Büyükannemin taş değirmeni

Việt NamViệt Nam02/08/2024


Taş değirmenlerden bahsetmişken, eski köylerde yaşayan hemen hemen herkes onları bilirdi. Un öğütmek için kullanılan, doğal monolitik bir taştan yapılan, silindirik bir biçimde, üst üste binmiş iki tahtadan oluşan bir aletti. Üst tahtanın birbirine zıt, kare şeklinde çıkıntılı iki kulağı vardı, her iki tarafında dönerken kolaylık sağlamak için bir sap takmak için bir delik vardı, değirmenin ağzının ortasında da gerektiğinde pirinç veya tahılların aşağı akması için bir delik vardı. Alt tahta, üst tahtaya benzer silindirik kısma ek olarak, tırtıklı çizgilerle delinmişti, ayrıca aşağı akan öğütülmüş unu toplamak için etrafında dönen bir oluğa sahipti. Değirmen hem kuru hem de ıslak un öğütebiliyordu. Değirmenin her zaman dengede kalmasını sağlamak için, insanlar alt tahtayı ve üst tahtayı çatal adı verilen ahşap bir sütunla birbirine bağlıyorlardı. Harç milleri genellikle eski guava veya yıldız elma ağaçlarından yapılır - bu tür ağaçlar hem dayanıklıdır hem de yavaş aşınır, ayrıca harç dönerken odun tozunun biraz öğütülmesi de önemli değildir, çünkü bunlar toksik olmayan ağaçlardır ve tam tersine sağlığa faydalıdır.

Eskiden büyükannem ve büyükbabamın evinde böyle bir değirmen varmış. Duyduğuma göre ilk evlendiklerinde, annem kek yapmayı çok sevdiği için satın almışlar. Değirmenin, verandanın altında, mutfağın yanında, her zaman gölge sağlayan bir jackfruit ağacının yanında, hem havadar hem de un öğütmek için elverişli bir yer olan bahçenin yakınında, taş bir kaide üzerine yerleştirildiğini hatırlıyorum. Bu alet bana çok tanıdık geliyordu ve kardeşlerimle benim, büyükannem ve annemin ellerinden çıkan keklerle büyümemize katkıda bulunan da oydu.

Kuru olarak öğütülmesi gereken Banh In'e ek olarak, o zamanlar büyükannem ve annem tarafından yapılan Banh Xeo, Banh Beo, Banh Duc, Banh Gio, Banh It... gibi diğer keklerin hepsi su unuyla öğütülürdü.
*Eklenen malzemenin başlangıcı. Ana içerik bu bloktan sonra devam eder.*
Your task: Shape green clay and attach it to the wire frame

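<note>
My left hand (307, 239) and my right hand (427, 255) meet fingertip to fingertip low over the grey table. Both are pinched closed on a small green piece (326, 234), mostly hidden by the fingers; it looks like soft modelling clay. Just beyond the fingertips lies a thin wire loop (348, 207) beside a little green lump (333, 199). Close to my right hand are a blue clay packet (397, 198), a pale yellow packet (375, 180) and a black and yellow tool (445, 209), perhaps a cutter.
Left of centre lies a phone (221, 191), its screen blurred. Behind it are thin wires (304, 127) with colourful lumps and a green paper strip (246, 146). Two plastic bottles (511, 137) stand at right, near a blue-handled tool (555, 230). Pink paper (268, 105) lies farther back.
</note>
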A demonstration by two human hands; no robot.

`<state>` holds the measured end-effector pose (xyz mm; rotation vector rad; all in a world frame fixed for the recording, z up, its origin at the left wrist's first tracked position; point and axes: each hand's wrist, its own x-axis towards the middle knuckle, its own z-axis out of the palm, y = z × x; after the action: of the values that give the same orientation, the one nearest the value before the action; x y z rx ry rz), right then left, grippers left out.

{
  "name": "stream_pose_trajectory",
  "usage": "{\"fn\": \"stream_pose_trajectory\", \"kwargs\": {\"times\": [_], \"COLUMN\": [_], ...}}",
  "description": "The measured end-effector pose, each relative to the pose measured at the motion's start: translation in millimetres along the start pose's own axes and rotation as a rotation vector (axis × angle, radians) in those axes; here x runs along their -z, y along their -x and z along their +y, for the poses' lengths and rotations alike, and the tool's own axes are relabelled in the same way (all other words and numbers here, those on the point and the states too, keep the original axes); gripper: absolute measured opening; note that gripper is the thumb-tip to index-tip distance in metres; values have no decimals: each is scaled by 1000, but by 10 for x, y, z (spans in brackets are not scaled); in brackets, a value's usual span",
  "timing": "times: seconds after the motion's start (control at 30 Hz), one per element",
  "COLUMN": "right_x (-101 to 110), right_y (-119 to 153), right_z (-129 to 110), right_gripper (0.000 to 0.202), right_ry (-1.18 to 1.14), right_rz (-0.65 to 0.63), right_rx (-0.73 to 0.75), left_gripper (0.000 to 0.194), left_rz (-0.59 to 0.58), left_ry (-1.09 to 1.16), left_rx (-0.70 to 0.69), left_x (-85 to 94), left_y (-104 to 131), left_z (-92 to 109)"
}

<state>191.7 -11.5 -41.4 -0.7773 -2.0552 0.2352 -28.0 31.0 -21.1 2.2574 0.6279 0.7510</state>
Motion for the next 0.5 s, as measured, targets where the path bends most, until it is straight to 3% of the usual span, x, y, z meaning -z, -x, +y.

Hala unutamıyorum, bir sabah büyükannem aniden pirinci ıslatmak için bir leğene boşalttığında ve öğleden sonra tüm ailenin Banh Xeo yiyeceğini söylediğinde hissettiğim sevinç duygusunu. Kırsal kesimde, hayat hala zorken, birçok yemek manyok ve tatlı patatesle karıştırılmak zorundaydı, ama ara sıra Banh Xeo yerdik, ailedeki herkes çok mutlu olurdu. Büyükannem anneme fasulye filizi, domuz göbeği ve karides almak için pazara gitmesini söylemişti, babam arka bahçede bir muz sapını kırmakla görevlendirilmişti, böylece büyükannem bahçenin sonunda bulunan fesleğen, tarçın, mor fesleğen gibi şeylerle karıştırılmış çiğ sebzeler yapabilmişti... bu arada ikinci kız kardeşim ve ben unu öğütüyorduk. Tahta çubuğu taş havanda tutmak, onu çevirmek yorucu olmasa da, benim için her şey, az sonra altın rengi, güzel kokulu, yağlı bir banh xeo tabağının önünde oturacağımı düşündüğümde daha da hafifliyor.
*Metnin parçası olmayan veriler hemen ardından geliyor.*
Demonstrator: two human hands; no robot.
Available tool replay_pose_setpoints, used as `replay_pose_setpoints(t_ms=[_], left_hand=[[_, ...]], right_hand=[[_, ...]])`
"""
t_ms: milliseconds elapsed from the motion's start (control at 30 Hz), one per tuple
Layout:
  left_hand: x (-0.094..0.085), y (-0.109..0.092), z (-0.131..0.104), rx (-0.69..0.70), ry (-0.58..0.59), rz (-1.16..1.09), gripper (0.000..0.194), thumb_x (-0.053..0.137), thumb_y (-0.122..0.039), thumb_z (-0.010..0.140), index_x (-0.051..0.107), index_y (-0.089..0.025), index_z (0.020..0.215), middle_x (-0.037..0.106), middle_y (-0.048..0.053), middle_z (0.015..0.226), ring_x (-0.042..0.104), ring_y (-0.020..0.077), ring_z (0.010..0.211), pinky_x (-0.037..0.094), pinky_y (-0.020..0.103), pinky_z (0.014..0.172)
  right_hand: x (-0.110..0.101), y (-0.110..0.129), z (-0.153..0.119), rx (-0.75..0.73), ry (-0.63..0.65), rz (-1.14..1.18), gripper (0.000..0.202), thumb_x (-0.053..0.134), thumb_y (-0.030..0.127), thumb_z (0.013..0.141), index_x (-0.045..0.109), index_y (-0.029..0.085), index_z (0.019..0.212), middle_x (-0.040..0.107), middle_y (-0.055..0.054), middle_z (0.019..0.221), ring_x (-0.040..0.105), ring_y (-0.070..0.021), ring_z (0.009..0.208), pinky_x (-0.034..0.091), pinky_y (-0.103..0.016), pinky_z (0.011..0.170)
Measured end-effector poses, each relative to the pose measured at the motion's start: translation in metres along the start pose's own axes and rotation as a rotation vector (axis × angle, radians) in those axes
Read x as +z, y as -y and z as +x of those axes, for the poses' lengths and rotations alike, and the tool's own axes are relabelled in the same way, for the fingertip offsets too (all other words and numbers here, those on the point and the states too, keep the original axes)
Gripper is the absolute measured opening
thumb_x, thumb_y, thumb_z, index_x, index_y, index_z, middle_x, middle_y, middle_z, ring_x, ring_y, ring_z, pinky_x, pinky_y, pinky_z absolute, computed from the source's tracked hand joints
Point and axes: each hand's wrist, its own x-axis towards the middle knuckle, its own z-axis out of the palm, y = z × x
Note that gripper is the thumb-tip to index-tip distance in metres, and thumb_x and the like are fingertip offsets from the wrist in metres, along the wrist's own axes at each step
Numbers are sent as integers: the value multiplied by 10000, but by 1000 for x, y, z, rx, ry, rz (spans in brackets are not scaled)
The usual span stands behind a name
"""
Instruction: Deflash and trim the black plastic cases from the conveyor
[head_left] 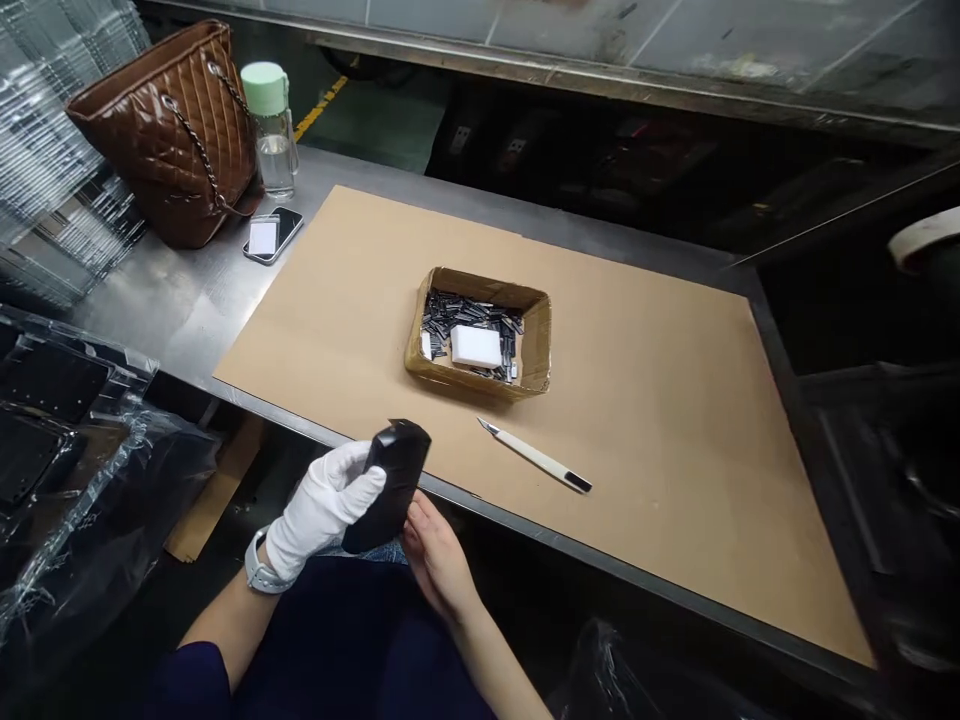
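Observation:
My left hand (pixel 328 500), in a white glove, grips a black plastic part (pixel 394 480) by its left edge, thumb across the near face. The part is tilted upright over the table's front edge, and its top end is angled. My bare right hand (pixel 437 552) is closed at the part's lower right edge, its fingertips partly hidden behind it. On the brown board, a craft knife (pixel 534 460) with a pale handle lies to the right, its blade pointing toward the box. Beyond it stands an open cardboard box (pixel 538 345) holding small black pieces (pixel 469 312) and a white block (pixel 476 347).
A brown cardboard sheet (pixel 660 400) covers much of the metal table (pixel 176 300). At the back left are a brown quilted handbag (pixel 176 140), a water bottle (pixel 276 150) and a phone (pixel 274 236). Plastic-wrapped black parts (pixel 52 385) are stacked at the left.

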Motion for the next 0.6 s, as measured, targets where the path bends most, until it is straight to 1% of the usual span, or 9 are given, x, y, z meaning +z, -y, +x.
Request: replay_pose_setpoints(t_ms=[133, 267, 300, 367, 433, 467, 500, 533, 600], left_hand=[[26, 11, 2, -47, -167, -31, 317, 593, -457, 836, 678, -223, 1031, 705, 41, 1067, 633, 219, 1028, 479, 341, 954], [39, 22, 7, -67, -160, -64, 258, 599, -400, 840, 688, -246, 1027, 692, 33, 1109, 618, 219, 1073, 455, 355, 995], [42, 23, 8, -86, -153, -60, 260, 599, -387, 843, 682, -242, 1043, 682, 39, 1129, 612, 217, 1086, 450, 352, 999], [48, 25, 8, -122, -141, -41, 369, 635, -350, 824, 614, -248, 1178, 659, 49, 1170, 600, 207, 1105, 440, 343, 1004], [54, 27, 7, -175, -100, -89, 646, 723, -289, 751, 460, -289, 1341, 636, 43, 1203, 617, 192, 1068, 447, 340, 987], [58, 29, 5, -215, -64, -147, 762, 765, -254, 702, 409, -303, 1374, 632, 39, 1204, 632, 189, 1031, 455, 345, 972], [61, 31, 4, -260, -24, -224, 794, 788, -232, 667, 419, -293, 1367, 639, 40, 1188, 646, 191, 993, 462, 353, 962], [63, 33, 3, -308, 7, -322, 718, 787, -248, 663, 488, -254, 1317, 657, 47, 1153, 656, 198, 961, 464, 363, 958], [64, 35, 1, -399, 22, -576, 461, 716, -364, 725, 633, -156, 1128, 700, 70, 1024, 667, 215, 903, 465, 386, 959]], right_hand=[[-14, -4, -7, 140, 69, 196, 314, 776, 454, 689, 721, 212, 881, 722, -30, 847, 656, -202, 819, 530, -353, 791], [-31, -11, -14, 161, 21, 272, 351, 766, 484, 677, 696, 211, 886, 696, -15, 783, 630, -183, 710, 527, -337, 686], [-34, -11, -16, 97, -19, 227, 345, 735, 500, 705, 681, 215, 893, 685, -13, 778, 617, -175, 693, 518, -328, 664], [-37, -9, -22, -153, -156, 7, 273, 669, 478, 776, 646, 225, 876, 643, -1, 748, 578, -154, 661, 489, -301, 630], [-35, -3, -30, -475, -259, -378, 157, 639, 381, 819, 619, 225, 825, 572, 17, 672, 527, -140, 626, 456, -284, 615], [-32, 1, -34, -612, -254, -594, 107, 629, 323, 830, 612, 220, 808, 533, 25, 629, 504, -139, 607, 444, -282, 608], [-29, 6, -38, -713, -208, -796, 67, 615, 274, 840, 613, 211, 816, 508, 26, 604, 489, -142, 597, 440, -286, 606], [-25, 11, -41, -778, -125, -961, 52, 595, 247, 855, 620, 201, 856, 511, 20, 604, 492, -150, 603, 448, -295, 616], [-21, 21, -45, -827, 68, -1141, 125, 559, 243, 886, 619, 192, 983, 591, -21, 715, 555, -177, 701, 490, -328, 694]])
Hasat mevsiminde, bazen öğle yemeği için pirinç ekmeye yardım eden hanımları davet etmek için, büyükannemin banh duc yapması için un öğütme görevi de bize verilirdi. Büyükannemin yaptığı banh duc soya sosuna batırılırdı ve yiyen herkes çok lezzetli olduğunu söylerdi, çünkü büyükannem pirinci ıslatmak için suyu süzmek üzere limon kullanmanın yanı sıra, kabak yapraklarına batırılmış kızarmış domuz yağı da kullanır, unu dökmeden önce sıcak dökme demir tencerenin tabanına ve etrafına yayar ve iyice karıştırırdı. Un pişince, muz yapraklarıyla kaplı birkaç tepsiye döker, ardından üzerine yağda kızartılmış ve frenk soğanı eklenmiş kurutulmuş karides tozu serperdi.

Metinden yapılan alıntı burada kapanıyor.